Azure Data Explorer sink connector
You can download all the Pulsar connectors on download page.
The Azure Data Explorer(ADX) sink connector pulls messages from Pulsar topics and sink the messages to ADX clusters.
Configuration
The configuration of the ADX sink connector has the following properties.
Property
Name | Type | Required | Default | Description |
---|---|---|---|---|
clusterUrl | String | true | (empty string) | The ADX cluster URL. |
database | String | true | (empty string) | The database name to which data need to be ingested |
table | String | true | (empty string) | Table name to which pulsar data need to be ingested |
appId | String | false | (empty string) | The AAD app Id for authentication |
appKey | String | false | (empty string) | The AAD app secret for authentication |
tenantId | String | false | (empty string) | The tenant Id for authentication |
managedIdentityId | String | false | (empty string) | The Managed Identity credential for authentication. Set this with clientId in case of user assigned MI and 'system' in case of system assigned managed identity |
mappingRefName | String | false | (empty string) | The mapping reference for ingestion |
mappingRefType | String | false | (empty string) | The type of mapping reference provided. Eg. CSV, JSON etc. |
flushImmediately | Boolean | false | false | Denotes if flush should happen immediately without aggregation.

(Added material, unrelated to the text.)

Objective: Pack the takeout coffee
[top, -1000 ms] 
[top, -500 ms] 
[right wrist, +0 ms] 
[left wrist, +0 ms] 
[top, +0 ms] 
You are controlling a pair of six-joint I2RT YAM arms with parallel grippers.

Not recommended to enable flushImmediately for production workloads |
batchSize | Int | false | 100 | For batching, this defines the number of records to hold for batching, to sink data to ADX |
batchTimeMs | Long | false | 10000 | For batching, this defines the time(in ms) to hold records before sink to ADX |
maxRetryAttempts | Int | false | 1 | Max retry attempts, In case of transient ingestion errors |
retryBackOffTime | Long | false | 10 | Period of time in milliseconds to backoff before retry for transient errors |
Example
Before using the ADX sink connector, you need to create a configuration file through one of the following methods.
-
JSON
{
"configs": {
"clusterUrl":"https://somecluster.eastus.kusto.windows.net",
"database":"somedb",
"table": "tableName",
"appId": "xxxx-xxxx-xxxx-xxxx",
"appKey": "xxxx-xxxx-xxxx-xxxx",
"tenantId": "xxxx-xxxx-xxxx-xxxx",
"mappingRefName": "mapping ref name",
"mappingRefType":"CSV",
"flushImmediately":true,
"batchSize":100,
"batchTimeMs":10000,
}
} -
YAML
configs:
clusterUrl: https://somecluster.eastus.kusto.windows.net,
database: somedb,
table: tableName,
appId: xxxx-xxxx-xxxx-xxxx,
appKey: xxxx-xxxx-xxxx-xxxx,
tenantId: xxxx-xxxx-xxxx-xxxx,
mappingRefName: mapping ref name,
mappingRefType: CSV,
flushImmediately: true,
batchSize: 100,
batchTimeMs: 10000,